Investigating the Translation of Genderism from Persian to English: A Case Study of I’ll Turn off the Lights

Document Type : Research Paper

Authors

1 Department of TEFL and English Literature, Kerman Institute of Higher Education, Kerman, Iran

2 Department of English Language Translation, Kerman Institute of Higher Education, Kerman, Iran

Abstract

The present study investigated the translation of genderism Persian-English. Genderism is an ideology that shows partiality based on biological sex and separates society into two groups in a way that one sex is subordinate to another sex and it is reflected in languages; thus, there are sexist concepts in each language; the concepts are usually culture-oriented.

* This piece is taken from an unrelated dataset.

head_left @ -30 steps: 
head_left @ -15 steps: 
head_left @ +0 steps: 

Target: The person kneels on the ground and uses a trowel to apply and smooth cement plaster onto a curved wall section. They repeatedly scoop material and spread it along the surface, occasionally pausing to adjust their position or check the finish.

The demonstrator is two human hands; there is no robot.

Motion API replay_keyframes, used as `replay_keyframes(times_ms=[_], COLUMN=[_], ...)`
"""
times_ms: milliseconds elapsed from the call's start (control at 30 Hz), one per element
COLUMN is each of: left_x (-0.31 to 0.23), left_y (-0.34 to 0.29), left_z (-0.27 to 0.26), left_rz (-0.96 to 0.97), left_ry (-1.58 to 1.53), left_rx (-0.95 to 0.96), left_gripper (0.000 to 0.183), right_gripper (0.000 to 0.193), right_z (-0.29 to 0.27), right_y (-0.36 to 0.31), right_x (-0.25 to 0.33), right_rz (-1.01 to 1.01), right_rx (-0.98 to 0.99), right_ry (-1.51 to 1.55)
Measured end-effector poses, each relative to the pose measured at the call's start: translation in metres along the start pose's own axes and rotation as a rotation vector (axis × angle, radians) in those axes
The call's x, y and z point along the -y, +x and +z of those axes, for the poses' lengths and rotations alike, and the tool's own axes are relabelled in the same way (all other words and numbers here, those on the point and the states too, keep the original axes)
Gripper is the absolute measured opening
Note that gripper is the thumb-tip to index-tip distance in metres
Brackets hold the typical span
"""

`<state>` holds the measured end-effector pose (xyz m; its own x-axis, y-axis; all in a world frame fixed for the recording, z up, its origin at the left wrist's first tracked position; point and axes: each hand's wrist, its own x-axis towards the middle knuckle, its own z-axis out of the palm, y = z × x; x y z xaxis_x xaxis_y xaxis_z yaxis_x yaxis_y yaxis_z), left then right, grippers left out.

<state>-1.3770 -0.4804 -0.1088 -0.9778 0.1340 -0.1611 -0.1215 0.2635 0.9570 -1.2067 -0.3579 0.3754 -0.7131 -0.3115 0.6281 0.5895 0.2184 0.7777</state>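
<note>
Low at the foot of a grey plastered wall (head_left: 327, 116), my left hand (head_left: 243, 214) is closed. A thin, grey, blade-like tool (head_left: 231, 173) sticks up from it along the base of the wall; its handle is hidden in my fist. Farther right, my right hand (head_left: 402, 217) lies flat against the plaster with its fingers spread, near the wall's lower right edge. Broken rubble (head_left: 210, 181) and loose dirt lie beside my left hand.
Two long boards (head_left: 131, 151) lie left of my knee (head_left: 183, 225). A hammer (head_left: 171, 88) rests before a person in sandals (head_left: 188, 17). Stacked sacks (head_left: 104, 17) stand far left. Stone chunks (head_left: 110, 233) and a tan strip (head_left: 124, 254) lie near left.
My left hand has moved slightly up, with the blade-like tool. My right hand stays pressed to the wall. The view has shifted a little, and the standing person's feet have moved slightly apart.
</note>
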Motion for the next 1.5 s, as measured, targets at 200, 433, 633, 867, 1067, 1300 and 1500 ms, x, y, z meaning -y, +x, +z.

The main question was: How have the sexist concepts been translated from Persian to English? The corpus of this comparative and qualitative study was Zoya Pirzad’s novel (2001) Cheraghha-ra Man Khamush Mikonam (L.T. I’ll turn off the lights) and its translation by Franklin Lewis (2012) Things We Left Unsaid. The framework of the evaluation was Vinay and Darbelnet’s (1995) model. The results revealed that translation of genderism is a challenging task, and the sexiest language of the SL was modified during the translation process; hence, the tone of sexist implications of the source text has been changed to more sexist concepts or anti-sexist concepts.